Die Vorkriegszeit war nicht nur von großer ökonomischer, sondern auch von politischer Dynamik geprägt - auch das erleben wir heute.  

Wir sind lange von der Vorstellung geprägt gewesen, vor 1914 habe es feste Bündnissysteme gegeben, die wie zwei Züge aufeinander zurasten. Wir wissen heute, dass das so nicht stimmt. Die politische Situation war nicht festgefahren, sondern höchst instabil. Es gab Aufsteiger und Absteiger. Es gab die begründete Hoffnung, Bündnisse zu sprengen, ihre Stabilität auszutesten. Vor allem gab es eine große Verunsicherung, was die eigenen Machtperspektiven anging. Kurzum, die Welt war in Bewegung, ohne dass die Nationalstaaten eine Vorstellung davon hatten, wohin die Dynamik führen würde. Speziell die imperial agierenden Großmächte stellten sich damals die Frage nach der Überdehnung ihrer Ressourcen.

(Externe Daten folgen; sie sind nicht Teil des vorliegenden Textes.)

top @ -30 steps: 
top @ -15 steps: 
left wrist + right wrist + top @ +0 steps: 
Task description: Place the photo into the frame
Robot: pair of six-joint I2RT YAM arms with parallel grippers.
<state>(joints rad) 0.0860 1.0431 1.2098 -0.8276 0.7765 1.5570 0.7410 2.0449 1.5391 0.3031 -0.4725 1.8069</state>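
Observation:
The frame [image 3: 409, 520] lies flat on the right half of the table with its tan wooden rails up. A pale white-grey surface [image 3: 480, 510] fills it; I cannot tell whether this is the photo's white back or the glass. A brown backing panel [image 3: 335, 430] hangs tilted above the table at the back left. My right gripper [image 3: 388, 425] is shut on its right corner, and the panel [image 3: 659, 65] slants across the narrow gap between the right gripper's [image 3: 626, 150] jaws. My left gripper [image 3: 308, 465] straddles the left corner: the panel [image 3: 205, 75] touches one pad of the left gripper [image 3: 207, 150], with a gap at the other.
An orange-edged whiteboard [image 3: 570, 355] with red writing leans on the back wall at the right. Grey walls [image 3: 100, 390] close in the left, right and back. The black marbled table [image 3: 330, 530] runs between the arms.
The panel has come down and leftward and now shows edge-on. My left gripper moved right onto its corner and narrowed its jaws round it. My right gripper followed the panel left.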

Ein Problem, vor dem heute vor allem die USA stehen? 

In den USA ist das jedenfalls das Dauerthema: Steigt Amerika ab? Steigt China auf? Haben wir noch genügend Ressourcen, um den Aufgaben einer mehr oder weniger unilateralen Weltmacht nachzukommen - und wenn nicht: Konzentrieren wir uns auf den Pazifik oder den Atlantik?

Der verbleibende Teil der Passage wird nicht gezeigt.